** Opening Data segment block **
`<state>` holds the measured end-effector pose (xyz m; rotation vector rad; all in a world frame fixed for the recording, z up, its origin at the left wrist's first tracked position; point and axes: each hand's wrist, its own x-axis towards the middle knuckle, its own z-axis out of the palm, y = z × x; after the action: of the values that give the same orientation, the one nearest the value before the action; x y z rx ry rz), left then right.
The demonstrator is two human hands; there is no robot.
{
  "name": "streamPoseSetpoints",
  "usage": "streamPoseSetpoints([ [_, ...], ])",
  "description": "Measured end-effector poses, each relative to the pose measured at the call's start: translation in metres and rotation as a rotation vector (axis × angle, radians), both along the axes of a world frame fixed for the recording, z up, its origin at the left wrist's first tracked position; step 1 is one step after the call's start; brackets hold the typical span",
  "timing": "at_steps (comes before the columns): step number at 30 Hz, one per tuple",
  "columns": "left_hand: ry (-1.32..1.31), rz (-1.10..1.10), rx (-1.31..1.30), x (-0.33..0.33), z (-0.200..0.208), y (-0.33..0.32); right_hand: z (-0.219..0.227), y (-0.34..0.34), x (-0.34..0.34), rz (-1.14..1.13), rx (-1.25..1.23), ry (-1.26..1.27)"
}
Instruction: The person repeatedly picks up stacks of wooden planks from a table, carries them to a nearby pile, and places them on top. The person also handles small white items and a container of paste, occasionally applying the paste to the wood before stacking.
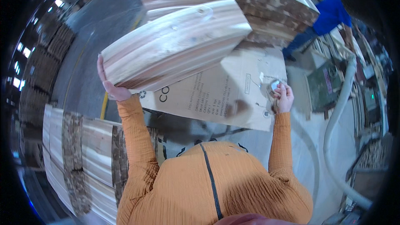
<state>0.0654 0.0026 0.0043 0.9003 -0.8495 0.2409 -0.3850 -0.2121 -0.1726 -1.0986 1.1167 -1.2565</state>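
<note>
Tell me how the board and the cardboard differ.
Look: the board is pale with pinkish-brown streaks, while the cardboard is tan with dark print.
Position: the board overlaps the cardboard from above, hiding part of it.
Contact: the left hand holds the board's left end, but not the cardboard.
Shared: both show a broad face and straight-cut edges.

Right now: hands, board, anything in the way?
Left hand holding left end of wooden panel. Right hand at small silvery item, grip unclear. Panel partly covering cardboard; panel stack beyond.
</note>
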Motion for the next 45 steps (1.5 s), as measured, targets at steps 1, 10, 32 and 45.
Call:
streamPoseSetpoints([
  [1, 0.024, -0.054, -0.058, -0.003, -0.002, 0.004, 0.011, 0.002, 0.022, 0.119, 0.090, -0.117],
  [10, 0.399, -0.273, -0.267, -0.037, -0.051, 0.058, 0.043, -0.007, 0.150, 0.553, 0.400, -0.385],
  [32, 1.117, -0.587, 0.380, -0.055, -0.125, 0.176, 0.032, 0.076, 0.167, 0.746, 0.498, -0.243],
  [45, 0.981, 0.087, 0.003, -0.106, -0.125, 0.529, 0.038, 0.326, 0.313, 1.238, 0.653, -0.201],
])
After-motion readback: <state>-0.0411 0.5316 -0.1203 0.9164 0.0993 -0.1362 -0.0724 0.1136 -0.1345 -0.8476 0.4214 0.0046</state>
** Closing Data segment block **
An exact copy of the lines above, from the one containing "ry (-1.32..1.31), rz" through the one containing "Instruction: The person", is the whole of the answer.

# Answer space
  "columns": "left_hand: ry (-1.32..1.31), rz (-1.10..1.10), rx (-1.31..1.30), x (-0.33..0.33), z (-0.200..0.208), y (-0.33..0.32); right_hand: z (-0.219..0.227), y (-0.34..0.34), x (-0.34..0.34), rz (-1.14..1.13), rx (-1.25..1.23), ry (-1.26..1.27)"
}
Instruction: The person repeatedly picks up stacks of wooden planks from a table, carries them to a nearby pile, and places them on top. The person also handles small white items and a container of paste, occasionally applying the paste to the wood before stacking.

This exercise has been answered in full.